We find no decision by this court on analogous facts. The following cases from other jurisdictions in which plaintiff unsuccessfully relied upon the post-accident statement of an employee as supporting an inference of notice, tend to support our conclusion: O'Leary v. Smith, 255 Mass. 121, 150 N.E. 878 (1926); F.W. Woolworth Co. v. Goldston, 155 S.W.2d 830 (Tex.Civ.App. 1941); Varner v. Kroger Grocery Baking Co.,, 75 S.W.2d 585 (Mo.App. 1934); Uelentrup v. Switzerland Stores, Inc., 164 S.W.2d 650 (Mo.App. 1942). Compare Hewitt v. Katz Drug Co., 199 S.W.2d 872 (Mo.App. 1947). in which the court was justified in concluding that the post-accident statement reasonably supported the inference that defendant had prior knowledge of the hazard.
Plaintiff described the peeling as about an inch long, "black and withered up." The produce manager agreed that it was black and conceded that it may have been "sort of mushed up." Plaintiff has made no argument that this testimony raises an inference that the peeling had been on the floor for a considerable time, and properly so.
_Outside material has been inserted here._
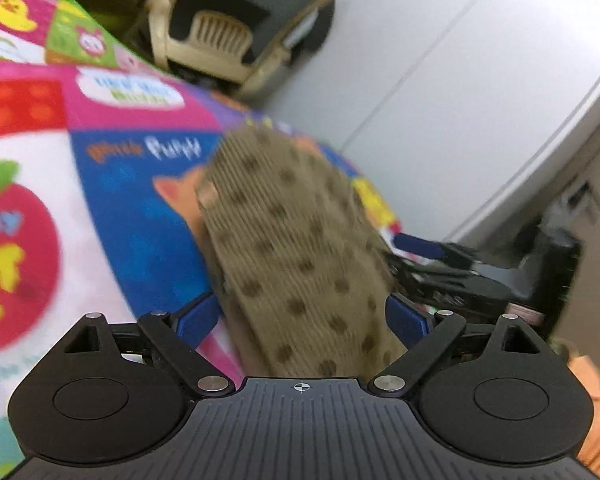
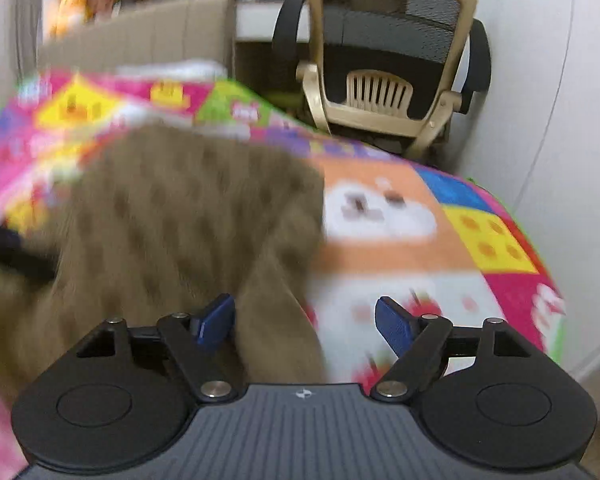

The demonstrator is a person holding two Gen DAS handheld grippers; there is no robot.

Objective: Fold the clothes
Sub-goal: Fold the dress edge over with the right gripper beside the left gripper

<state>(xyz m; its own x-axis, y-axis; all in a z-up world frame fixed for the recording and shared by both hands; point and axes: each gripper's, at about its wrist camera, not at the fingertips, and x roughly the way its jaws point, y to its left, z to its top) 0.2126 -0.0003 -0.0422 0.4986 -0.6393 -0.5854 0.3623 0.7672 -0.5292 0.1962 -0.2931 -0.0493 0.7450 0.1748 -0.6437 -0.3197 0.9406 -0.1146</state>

It is common knowledge that black splotches not infrequently appear on the skin of even sound fruit of this variety. The phrases "withered up" and "mushed up", which were applied to the appearance of the small bit of peeling after it has been stepped upon by plaintiff, are equally insignificant.
Plaintiff apparently argues that defendant's unexplained failure to call as a witness the employee assigned to sweep the floor on the night before plaintiff's injury raises adverse inferences, which support submission of the case to the jury. If so, she misconceives the force and effect to be given such inferences, which are not substantive evidence, and may not relieve a party of the necessity of proving his case or defense. 29 Am. Jur.2d, Evidence, Sec. 187 (1967).
Reversed.
MOSS, C.J., AND LITTLEJOHN, J. concur.
LEWIS AND BUSSEY, JJ., dissenting.
When all of the evidence and the inferences reasonably deducible therefrom are viewed in the light most favorable to the plaintiff, I conclude that the instant case was properly submitted to the jury and, accordingly, dissent.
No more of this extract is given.